__The records__
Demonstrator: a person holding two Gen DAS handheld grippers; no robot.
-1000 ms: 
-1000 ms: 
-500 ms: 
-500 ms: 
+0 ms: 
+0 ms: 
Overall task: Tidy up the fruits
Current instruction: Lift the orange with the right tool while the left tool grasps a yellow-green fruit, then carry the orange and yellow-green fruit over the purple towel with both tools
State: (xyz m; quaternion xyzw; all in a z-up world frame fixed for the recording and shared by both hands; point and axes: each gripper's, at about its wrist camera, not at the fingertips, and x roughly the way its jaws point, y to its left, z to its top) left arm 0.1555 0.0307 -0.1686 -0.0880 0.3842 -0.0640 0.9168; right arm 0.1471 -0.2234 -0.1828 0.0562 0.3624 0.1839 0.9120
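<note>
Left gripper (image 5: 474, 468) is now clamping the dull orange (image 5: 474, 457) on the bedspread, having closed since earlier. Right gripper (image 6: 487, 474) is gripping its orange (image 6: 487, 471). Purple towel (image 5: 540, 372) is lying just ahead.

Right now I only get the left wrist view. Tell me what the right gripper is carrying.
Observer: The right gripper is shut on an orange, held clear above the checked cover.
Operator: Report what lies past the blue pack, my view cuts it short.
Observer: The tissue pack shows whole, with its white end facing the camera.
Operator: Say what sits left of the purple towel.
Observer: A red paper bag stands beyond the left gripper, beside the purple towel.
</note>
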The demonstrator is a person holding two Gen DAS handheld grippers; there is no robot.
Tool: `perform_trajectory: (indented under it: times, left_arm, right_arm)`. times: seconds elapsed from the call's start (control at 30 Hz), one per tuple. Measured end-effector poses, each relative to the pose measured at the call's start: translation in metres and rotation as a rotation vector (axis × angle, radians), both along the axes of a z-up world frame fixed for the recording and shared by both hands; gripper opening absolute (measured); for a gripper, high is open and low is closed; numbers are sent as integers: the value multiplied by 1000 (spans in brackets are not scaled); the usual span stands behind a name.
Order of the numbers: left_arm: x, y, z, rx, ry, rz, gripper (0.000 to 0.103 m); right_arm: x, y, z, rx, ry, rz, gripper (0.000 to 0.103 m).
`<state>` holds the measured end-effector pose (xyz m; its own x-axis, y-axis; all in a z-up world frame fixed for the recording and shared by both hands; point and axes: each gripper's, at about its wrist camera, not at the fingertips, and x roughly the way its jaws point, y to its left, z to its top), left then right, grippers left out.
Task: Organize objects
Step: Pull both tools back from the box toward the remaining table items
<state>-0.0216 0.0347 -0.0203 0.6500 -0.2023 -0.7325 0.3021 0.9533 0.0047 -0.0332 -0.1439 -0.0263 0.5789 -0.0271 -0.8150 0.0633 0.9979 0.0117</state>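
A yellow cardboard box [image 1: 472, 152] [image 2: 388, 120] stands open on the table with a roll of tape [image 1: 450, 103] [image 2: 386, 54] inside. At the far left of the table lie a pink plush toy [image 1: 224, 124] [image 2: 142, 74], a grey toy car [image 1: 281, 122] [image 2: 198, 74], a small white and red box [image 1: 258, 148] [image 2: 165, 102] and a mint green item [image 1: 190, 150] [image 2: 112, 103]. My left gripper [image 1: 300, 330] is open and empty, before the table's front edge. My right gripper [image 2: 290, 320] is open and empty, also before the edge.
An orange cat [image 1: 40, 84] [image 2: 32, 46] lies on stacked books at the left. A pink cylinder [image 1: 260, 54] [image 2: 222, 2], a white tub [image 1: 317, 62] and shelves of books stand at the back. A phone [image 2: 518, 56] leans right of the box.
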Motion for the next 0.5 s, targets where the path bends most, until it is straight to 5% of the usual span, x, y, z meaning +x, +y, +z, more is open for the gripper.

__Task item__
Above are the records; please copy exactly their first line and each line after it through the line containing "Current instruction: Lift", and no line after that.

__Reply__
Demonstrator: a person holding two Gen DAS handheld grippers; no robot.
-1000 ms: 
-1000 ms: 
-500 ms: 
-500 ms: 
+0 ms: 
+0 ms: 
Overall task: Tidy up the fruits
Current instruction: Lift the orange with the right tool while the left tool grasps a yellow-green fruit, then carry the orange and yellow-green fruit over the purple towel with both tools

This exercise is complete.